The 15 Tiniest Towns in the U.S. — All With a Population of 5 and Under

There are plenty of beautiful small towns throughout the U.S. But, if you can believe it, there are places out there with populations lower than the size of an average family! Why do these tiny towns exist? In a lot of cases, they’re ghost towns with a history of bustling industry that waned over time. In other cases, they became incorporated cities for logistical reasons. But for whatever purpose, these cities are still official, even though the population has dwindled to 5 people or less! Maybe you’ll find one in your state that you can go check out. Don’t expect to grab lunch or gas there, though. Except in a few cases where you might find the only inhabitants wear the hats of both mayor AND bartender!

1. Hobart Bay, Alaska

View of Hobart Bay in Alaska
Hobart Bay | Wolfgang Kaehler/LightRocket via Getty Images
  • Population: 1

David Jorgensen has been the sole inhabitant of this old logging town for over a decade. Hobart Bay started small, mostly populated by people working in the logging industry. But since one can only reach Hobart Bay by float plane or boat, once the logging industry there dried up, so did the population. Jorgensen continues to hold down the fort, even though this bay has the potential to be a hotspot for the Alaskan cruise industry.

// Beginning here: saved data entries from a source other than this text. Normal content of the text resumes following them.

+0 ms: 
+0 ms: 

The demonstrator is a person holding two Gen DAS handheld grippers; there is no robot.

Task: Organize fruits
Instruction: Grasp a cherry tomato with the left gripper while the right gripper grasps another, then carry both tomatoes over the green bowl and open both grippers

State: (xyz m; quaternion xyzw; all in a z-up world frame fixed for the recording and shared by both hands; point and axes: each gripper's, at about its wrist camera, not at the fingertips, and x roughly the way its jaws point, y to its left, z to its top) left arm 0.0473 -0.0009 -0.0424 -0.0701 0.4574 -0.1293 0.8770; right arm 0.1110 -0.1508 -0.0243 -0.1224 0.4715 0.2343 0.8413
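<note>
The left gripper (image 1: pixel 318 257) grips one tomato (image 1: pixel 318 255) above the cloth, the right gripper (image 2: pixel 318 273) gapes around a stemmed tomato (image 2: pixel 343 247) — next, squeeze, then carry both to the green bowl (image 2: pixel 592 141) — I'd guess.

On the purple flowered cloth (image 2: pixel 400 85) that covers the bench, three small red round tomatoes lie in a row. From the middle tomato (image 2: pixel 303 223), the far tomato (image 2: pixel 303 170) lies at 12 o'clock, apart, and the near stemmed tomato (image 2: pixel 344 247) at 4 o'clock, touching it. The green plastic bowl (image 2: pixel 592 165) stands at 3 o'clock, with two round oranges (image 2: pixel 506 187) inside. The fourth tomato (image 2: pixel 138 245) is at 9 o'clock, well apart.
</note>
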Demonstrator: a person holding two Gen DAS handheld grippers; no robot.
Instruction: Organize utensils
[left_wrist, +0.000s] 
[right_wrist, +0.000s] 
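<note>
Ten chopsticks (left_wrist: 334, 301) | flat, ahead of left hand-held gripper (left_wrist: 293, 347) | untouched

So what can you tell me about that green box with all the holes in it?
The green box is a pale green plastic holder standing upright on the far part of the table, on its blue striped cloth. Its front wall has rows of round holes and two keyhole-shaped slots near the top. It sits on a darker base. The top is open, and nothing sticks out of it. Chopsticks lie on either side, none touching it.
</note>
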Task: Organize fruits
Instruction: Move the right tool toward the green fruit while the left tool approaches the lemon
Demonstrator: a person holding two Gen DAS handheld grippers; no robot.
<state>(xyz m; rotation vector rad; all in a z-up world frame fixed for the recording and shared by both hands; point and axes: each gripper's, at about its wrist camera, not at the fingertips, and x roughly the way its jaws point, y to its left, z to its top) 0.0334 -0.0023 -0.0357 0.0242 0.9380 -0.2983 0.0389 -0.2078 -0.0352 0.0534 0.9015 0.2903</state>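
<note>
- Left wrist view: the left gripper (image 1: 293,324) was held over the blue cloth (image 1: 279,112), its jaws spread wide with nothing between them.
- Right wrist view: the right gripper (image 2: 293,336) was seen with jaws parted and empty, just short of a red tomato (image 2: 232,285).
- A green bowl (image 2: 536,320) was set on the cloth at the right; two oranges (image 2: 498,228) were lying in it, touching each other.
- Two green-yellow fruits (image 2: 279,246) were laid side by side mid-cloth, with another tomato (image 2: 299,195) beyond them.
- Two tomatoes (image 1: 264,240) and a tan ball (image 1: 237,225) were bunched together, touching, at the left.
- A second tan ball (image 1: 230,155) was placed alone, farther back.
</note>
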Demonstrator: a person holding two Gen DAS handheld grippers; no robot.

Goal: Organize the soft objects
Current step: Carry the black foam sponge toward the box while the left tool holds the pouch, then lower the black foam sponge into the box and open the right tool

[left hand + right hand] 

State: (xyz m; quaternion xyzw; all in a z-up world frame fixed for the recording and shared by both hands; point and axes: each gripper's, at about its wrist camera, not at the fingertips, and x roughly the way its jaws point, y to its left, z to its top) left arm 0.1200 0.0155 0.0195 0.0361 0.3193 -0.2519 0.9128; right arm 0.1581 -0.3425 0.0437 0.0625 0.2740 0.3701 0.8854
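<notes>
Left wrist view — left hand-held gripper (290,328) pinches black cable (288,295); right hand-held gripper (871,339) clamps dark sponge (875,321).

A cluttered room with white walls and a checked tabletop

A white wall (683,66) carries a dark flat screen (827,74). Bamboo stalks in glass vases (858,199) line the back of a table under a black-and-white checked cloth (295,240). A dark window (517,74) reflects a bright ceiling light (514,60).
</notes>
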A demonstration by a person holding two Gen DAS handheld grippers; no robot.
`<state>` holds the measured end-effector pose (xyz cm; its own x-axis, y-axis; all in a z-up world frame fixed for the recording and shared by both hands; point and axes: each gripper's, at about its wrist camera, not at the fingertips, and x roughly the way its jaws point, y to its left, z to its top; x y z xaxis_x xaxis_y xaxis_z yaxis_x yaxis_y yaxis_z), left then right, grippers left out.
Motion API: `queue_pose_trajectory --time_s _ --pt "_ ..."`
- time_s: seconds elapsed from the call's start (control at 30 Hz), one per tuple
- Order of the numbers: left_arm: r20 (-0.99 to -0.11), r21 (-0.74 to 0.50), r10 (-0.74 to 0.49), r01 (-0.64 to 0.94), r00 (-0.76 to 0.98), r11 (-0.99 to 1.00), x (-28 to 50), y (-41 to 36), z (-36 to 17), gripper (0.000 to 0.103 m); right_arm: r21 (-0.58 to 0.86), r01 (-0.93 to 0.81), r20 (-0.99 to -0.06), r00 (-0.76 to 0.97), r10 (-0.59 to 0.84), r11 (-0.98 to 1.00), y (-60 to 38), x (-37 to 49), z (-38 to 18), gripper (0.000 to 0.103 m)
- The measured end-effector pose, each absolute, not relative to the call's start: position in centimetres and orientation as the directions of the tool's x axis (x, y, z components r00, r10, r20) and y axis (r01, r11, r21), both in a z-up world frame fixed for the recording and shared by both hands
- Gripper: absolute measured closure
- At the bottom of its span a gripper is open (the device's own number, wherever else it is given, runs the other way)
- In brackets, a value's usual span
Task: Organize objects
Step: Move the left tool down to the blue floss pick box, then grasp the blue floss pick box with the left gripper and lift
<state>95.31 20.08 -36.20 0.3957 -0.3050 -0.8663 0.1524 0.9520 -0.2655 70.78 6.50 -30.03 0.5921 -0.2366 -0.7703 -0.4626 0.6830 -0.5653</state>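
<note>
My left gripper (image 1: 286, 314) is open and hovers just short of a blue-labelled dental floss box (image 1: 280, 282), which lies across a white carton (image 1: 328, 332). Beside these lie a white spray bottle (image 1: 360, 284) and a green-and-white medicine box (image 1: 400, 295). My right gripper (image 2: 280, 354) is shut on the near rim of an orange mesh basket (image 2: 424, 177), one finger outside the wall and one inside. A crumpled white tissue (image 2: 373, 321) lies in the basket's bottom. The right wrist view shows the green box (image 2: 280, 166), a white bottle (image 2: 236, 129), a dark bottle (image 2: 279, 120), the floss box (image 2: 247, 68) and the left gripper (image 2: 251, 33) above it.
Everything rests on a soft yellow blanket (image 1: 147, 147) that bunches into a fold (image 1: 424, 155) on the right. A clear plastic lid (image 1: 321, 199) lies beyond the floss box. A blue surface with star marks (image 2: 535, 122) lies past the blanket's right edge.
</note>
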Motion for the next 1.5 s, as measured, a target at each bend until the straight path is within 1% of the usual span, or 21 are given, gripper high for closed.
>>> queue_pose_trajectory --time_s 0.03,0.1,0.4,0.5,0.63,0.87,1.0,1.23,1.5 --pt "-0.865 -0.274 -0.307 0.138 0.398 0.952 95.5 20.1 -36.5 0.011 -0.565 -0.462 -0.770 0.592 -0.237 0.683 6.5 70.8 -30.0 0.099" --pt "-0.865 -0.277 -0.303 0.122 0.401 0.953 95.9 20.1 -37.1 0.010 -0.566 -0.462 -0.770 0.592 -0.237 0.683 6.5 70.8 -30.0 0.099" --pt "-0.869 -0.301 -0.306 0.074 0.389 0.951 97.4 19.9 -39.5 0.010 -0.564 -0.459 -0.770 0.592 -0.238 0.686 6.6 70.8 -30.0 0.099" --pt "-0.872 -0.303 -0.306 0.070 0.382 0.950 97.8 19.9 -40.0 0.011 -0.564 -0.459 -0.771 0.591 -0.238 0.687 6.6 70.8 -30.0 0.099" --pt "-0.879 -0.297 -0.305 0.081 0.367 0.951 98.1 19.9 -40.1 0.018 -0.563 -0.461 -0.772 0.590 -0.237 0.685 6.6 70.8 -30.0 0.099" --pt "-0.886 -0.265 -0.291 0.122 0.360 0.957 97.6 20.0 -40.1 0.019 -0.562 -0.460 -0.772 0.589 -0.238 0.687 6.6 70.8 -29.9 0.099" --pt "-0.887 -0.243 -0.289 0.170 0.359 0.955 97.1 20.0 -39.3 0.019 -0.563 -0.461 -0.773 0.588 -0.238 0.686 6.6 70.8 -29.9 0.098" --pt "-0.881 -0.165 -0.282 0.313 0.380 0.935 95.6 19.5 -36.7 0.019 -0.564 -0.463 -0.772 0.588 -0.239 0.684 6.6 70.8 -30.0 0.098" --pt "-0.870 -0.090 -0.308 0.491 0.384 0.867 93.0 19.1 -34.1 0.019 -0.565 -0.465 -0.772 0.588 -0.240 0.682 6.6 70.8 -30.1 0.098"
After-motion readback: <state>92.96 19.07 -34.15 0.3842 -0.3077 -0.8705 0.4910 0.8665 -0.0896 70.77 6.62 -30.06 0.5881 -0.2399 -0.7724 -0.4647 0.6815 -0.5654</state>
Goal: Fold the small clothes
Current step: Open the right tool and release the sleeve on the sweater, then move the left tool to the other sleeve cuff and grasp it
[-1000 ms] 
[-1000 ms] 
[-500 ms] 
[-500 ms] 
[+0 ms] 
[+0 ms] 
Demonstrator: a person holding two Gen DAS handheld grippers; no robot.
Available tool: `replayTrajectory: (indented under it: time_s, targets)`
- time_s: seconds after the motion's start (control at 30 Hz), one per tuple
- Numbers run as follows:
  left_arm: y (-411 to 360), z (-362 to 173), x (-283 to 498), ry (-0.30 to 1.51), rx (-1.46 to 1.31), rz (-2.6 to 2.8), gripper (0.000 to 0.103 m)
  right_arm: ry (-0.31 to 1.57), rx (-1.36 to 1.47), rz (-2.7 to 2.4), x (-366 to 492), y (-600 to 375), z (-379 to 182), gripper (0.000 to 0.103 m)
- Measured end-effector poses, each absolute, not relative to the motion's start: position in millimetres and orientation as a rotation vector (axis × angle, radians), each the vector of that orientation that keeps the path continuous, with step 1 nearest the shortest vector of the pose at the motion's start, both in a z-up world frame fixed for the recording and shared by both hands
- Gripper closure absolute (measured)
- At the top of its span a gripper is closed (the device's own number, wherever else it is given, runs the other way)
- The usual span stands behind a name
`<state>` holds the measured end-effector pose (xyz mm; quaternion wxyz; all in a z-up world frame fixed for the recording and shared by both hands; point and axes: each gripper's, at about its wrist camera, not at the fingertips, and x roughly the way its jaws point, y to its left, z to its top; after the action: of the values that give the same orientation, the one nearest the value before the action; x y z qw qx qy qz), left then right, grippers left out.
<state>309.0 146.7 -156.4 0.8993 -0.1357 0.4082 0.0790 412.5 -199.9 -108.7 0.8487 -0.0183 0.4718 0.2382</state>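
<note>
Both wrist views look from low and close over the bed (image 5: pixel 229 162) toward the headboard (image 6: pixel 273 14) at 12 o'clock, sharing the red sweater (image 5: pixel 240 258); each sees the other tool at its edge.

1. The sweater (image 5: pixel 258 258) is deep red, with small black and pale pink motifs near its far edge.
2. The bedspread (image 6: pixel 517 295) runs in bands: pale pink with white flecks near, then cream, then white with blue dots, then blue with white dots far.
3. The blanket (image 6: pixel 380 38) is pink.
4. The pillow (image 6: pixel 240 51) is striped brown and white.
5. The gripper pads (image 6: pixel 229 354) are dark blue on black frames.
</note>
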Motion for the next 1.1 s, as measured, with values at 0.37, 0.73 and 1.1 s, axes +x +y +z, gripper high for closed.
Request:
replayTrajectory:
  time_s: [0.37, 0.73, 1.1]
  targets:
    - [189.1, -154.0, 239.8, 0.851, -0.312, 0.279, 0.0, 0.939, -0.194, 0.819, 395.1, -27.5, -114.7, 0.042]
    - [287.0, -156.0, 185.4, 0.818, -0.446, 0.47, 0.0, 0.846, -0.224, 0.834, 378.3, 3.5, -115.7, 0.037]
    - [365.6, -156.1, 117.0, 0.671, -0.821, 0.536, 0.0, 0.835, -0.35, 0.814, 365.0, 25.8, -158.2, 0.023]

Next: This town with just one inhabitant is the result of another tapped out industry.

2. Bonanza, Colorado

An illustration of the town of Bonanza
An illustration of Bonanza, Colorado | DEA/BIBLIOTECA AMBROSIANA/Getty Images
  • Population: 1

Bonanza was a thriving town during the silver mining boom in Colorado. The word bonanza is an Americanized version of a Spanish word that literally means “smooth sea” — a symbol of good luck. At its height, the city boasted 36 saloons and seven dance halls (statistics that were tracked instead of a census). You can get to Bonanza off Highway 285, south of Salida, and you’ll be able to see the remains of an authentic wild west town.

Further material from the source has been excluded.